→ **PROBLEM DESCRIPTION**: Write out nothing but the lines from the first line of the entries below through the line with "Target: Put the"; no pictures go in.

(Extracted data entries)
----------------

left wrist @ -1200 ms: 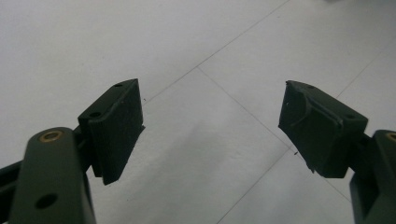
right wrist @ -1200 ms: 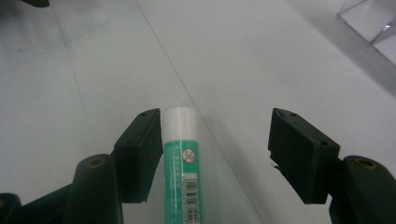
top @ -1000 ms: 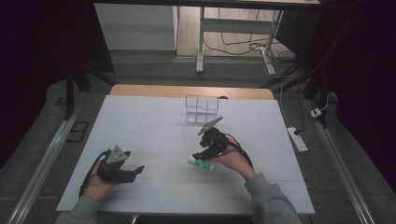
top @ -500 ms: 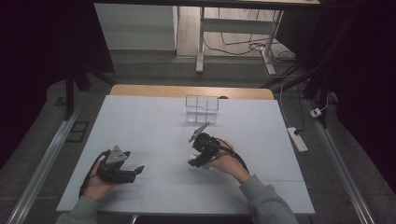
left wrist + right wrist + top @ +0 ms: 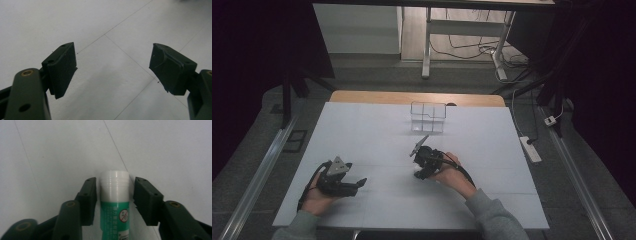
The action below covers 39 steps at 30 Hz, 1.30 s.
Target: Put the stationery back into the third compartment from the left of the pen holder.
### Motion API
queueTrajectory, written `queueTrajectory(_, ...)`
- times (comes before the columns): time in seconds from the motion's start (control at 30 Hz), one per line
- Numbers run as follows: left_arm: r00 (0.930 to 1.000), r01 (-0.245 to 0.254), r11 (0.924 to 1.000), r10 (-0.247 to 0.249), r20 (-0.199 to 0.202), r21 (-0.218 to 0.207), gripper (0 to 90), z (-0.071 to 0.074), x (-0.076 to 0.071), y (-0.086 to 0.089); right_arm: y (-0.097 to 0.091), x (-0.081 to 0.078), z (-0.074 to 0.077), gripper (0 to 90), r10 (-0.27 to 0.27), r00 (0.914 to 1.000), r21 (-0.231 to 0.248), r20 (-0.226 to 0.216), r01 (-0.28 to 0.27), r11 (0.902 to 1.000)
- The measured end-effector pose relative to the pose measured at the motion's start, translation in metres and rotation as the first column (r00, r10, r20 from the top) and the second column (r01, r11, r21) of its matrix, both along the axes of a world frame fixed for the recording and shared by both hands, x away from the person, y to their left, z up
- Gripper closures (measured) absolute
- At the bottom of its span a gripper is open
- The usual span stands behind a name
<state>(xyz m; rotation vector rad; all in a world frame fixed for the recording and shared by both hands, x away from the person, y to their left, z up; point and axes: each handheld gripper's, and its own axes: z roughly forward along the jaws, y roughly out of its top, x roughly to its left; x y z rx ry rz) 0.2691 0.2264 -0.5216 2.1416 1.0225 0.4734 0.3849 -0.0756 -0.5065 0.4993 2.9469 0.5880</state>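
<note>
My right gripper [image 5: 115, 195] is shut on a green tube with a white cap [image 5: 114, 195], whose cap end points down at the white table [image 5: 50, 157]. In the high view the right gripper [image 5: 421, 173] sits near the table's middle, tilted down and to the left, with a hand behind it. My left gripper [image 5: 360, 184] rests low at the front left with its jaws wide apart. In the left gripper view the left gripper [image 5: 113, 67] has only bare table [image 5: 107, 30] between its pads.
A clear plastic box with compartments [image 5: 428, 117] stands at the back middle of the table [image 5: 362, 130]. A wooden edge [image 5: 362, 96] runs along the far side. A white power strip [image 5: 530, 148] lies off the right edge.
The right gripper has moved left and slightly toward the person with the tube. The left gripper has stayed in place.
</note>
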Motion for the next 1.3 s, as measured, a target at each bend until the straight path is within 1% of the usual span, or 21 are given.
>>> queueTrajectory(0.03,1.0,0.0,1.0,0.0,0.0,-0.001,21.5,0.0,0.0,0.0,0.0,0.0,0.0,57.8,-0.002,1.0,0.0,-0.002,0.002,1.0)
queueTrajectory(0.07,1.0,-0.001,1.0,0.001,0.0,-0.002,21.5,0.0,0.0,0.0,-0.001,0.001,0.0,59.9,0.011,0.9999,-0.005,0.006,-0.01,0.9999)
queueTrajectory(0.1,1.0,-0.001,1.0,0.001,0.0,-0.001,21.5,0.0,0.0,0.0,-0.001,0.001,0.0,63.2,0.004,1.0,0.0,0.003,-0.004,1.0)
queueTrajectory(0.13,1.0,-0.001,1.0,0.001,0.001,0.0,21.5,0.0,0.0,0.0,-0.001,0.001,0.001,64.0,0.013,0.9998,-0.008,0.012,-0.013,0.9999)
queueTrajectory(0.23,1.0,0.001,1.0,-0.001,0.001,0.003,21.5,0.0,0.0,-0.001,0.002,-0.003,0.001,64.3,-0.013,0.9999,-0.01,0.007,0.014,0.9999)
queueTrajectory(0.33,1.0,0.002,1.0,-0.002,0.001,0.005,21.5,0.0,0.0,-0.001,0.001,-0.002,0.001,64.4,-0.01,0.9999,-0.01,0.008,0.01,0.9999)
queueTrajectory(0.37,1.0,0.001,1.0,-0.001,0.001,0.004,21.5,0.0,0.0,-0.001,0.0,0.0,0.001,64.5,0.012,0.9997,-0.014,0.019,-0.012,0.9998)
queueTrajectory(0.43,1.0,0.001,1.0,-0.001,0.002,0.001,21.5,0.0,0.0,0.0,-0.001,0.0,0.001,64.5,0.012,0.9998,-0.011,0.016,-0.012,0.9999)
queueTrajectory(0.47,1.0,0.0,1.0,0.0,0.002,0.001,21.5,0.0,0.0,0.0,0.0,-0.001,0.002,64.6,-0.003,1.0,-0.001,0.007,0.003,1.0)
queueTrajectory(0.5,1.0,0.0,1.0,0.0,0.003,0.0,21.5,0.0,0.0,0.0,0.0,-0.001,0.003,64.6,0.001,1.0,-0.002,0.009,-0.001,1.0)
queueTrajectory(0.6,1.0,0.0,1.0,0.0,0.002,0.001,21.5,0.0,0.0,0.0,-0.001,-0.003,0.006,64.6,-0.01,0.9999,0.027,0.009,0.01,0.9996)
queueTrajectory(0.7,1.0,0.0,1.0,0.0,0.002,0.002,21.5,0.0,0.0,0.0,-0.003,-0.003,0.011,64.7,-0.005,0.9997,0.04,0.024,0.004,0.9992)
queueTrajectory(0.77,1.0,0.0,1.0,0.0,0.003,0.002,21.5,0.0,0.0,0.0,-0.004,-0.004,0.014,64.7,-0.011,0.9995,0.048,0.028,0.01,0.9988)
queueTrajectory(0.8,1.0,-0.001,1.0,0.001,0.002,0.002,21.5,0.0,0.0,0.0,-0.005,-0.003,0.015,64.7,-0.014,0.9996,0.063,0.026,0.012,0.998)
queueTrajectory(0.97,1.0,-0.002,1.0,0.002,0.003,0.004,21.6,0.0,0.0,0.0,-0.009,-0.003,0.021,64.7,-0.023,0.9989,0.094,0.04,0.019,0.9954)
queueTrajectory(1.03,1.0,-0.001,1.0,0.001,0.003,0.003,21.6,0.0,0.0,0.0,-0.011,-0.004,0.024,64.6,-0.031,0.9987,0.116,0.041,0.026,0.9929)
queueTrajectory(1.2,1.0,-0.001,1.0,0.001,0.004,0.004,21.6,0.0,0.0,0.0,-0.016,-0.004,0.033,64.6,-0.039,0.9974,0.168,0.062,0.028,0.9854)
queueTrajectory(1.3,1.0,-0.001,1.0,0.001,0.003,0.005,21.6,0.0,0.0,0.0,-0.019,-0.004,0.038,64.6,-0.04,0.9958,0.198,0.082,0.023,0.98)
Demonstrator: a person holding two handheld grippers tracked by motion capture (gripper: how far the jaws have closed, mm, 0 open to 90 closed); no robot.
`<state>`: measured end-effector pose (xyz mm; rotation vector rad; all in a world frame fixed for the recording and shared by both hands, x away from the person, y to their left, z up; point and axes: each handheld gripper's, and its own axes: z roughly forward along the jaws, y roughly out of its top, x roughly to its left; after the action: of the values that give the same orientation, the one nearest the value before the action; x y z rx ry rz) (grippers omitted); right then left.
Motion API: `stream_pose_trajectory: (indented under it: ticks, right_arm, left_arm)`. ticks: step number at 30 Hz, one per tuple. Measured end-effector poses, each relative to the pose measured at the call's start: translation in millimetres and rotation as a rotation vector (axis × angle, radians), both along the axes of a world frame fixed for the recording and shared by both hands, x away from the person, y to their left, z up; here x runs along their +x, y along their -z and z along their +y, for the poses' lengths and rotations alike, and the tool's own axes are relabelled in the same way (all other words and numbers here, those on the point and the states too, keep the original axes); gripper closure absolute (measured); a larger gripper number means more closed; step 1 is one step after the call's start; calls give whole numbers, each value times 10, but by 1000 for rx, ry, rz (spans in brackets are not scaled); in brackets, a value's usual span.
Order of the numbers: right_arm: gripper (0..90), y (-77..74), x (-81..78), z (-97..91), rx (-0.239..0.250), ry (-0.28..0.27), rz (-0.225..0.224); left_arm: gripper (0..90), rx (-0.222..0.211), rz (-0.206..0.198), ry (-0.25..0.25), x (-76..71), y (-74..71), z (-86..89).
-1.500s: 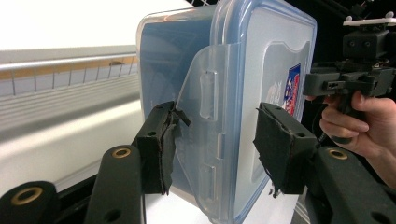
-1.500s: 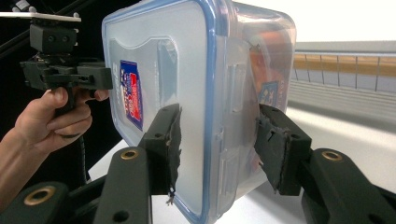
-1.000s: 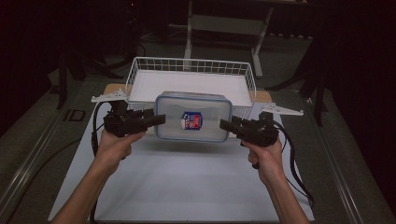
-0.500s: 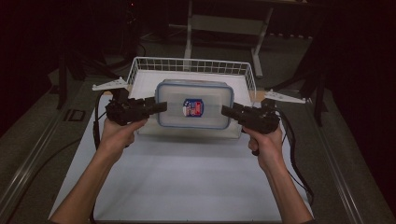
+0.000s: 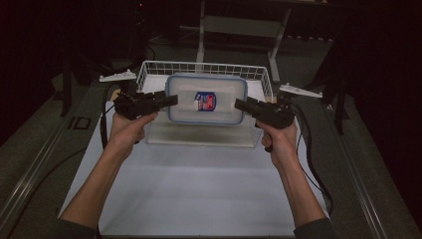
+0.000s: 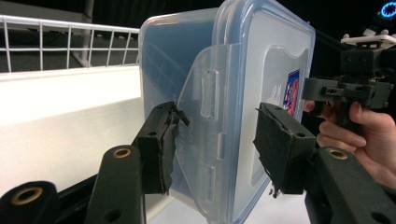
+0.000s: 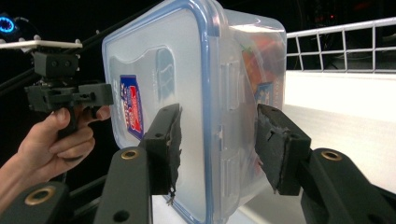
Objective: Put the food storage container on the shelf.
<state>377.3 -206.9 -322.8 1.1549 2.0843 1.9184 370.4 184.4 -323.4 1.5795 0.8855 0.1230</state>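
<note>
Two hand-held grippers carry a clear plastic box with a blue-rimmed lid between them, raised above the white wire basket at the far end of the white mat. In the high view the left gripper meets the box at its left short end and the right gripper at its right short end, the box level between them with its red and blue label facing up. In the left gripper view, that gripper's jaws straddle the end of the box over a latch flap; one pad presses the container side, the other sits at the lid face, though whether that pad quite touches I cannot tell. In the right gripper view the jaws likewise stand on either side of the box's end, one pad on the lid side, one on the container side, close against the plastic. So both grippers are clamped on the box rather than standing free. Each gripper view also shows the other hand farther off, wrapped around its own gripper handle. Something orange shows dimly through the container wall.
</note>
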Motion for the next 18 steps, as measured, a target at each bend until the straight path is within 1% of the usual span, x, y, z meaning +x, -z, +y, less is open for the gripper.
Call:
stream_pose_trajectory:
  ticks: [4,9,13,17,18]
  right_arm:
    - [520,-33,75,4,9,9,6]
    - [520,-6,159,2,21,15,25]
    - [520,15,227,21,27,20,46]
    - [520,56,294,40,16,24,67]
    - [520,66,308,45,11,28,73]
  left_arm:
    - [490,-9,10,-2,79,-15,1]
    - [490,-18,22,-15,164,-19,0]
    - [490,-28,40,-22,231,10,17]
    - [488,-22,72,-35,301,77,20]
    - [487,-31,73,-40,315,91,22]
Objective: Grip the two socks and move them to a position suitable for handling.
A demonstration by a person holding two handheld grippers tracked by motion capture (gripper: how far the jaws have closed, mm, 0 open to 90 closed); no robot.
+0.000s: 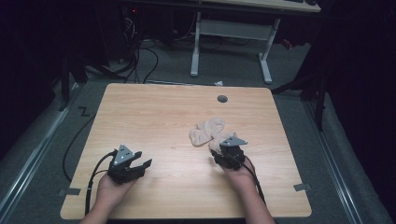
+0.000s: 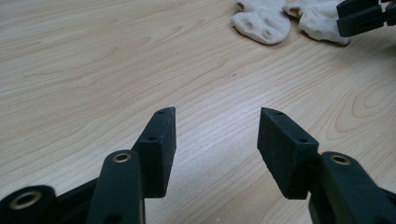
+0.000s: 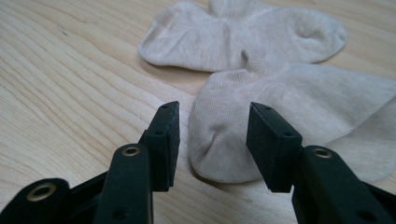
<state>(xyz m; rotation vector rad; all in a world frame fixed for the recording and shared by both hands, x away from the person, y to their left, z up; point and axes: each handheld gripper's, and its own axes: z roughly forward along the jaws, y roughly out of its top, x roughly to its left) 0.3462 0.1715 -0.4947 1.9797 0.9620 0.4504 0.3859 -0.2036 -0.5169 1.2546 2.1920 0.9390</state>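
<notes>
Left gripper [image 1: 140, 164]: resting low over bare wood at the near left of the table [image 1: 154, 116]; its jaws are standing wide apart with nothing between them, as the left gripper view is showing against plain wood grain.

Socks, far one [image 1: 208, 130]: lying flat right of the table's middle, its long axis running roughly across the table.

Socks, near one [image 1: 219, 141]: overlapping the far one and lying partly under the right gripper in the high view; in the right gripper view [image 3: 261, 116] its long axis is running from the rounded end by the jaws away toward the upper right.

Right gripper [image 1: 227, 148]: pointing away from the person at the near sock; the jaws are standing apart, and the sock's rounded end [image 3: 215, 144] is showing in the gap between them, with no pad pressing on cloth.

Deciding relation: the socks are lying just ahead of the right gripper and well apart from the left one, so the right hand is judged the nearer for a pick.

High view versus gripper views: the high view is giving the spacing of both hands; the right gripper view is revealing the overlap of the socks and the rounded end between the jaws; the left gripper view is catching both socks [image 2: 266, 21] far off, with the right gripper's jaw tips beside them.
</notes>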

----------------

→ **REPLY TO THE TASK**:
left wrist @ -1200 ms: 
right wrist @ -1200 ms: 
top @ -1000 ms: 
top @ -500 ms: 
left wrist + right wrist + top @ +0 ms: 
The action below covers 39 steps at 30 Hz, 1.30 s.
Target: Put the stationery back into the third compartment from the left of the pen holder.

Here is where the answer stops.